_Exercise requirements_
Output, exactly and in full, only the lines from the one containing "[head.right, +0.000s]" to the last line of the data. Pictures should not appear.

[[ The data open ]]

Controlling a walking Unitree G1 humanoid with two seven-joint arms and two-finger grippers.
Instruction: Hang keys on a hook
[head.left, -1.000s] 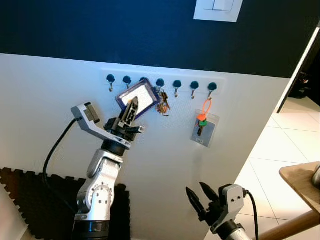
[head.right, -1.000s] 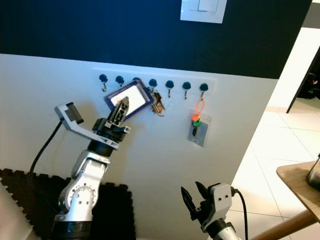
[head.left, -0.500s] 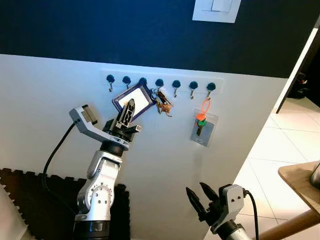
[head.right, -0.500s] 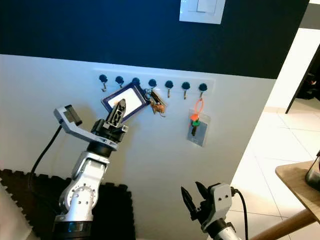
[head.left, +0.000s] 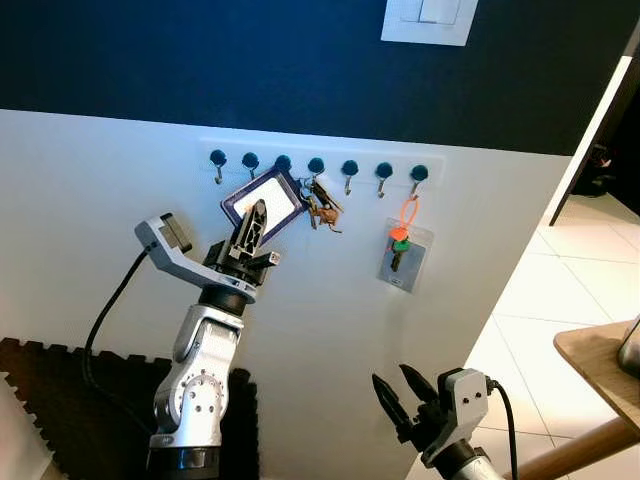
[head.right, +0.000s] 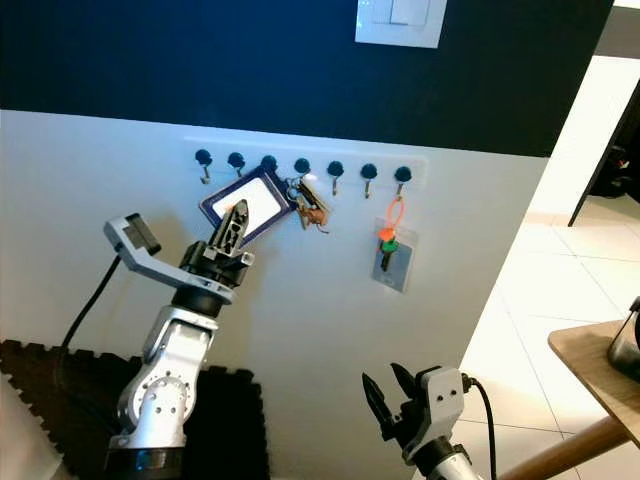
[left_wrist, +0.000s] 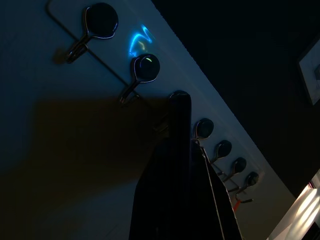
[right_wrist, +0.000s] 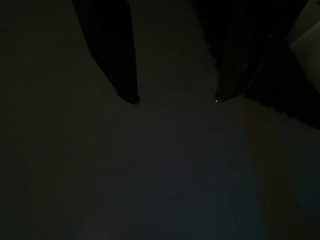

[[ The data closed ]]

_Written answer_
[head.right, +0.000s] 
[left_wrist, +0.000s] 
[right_wrist, +0.000s] 

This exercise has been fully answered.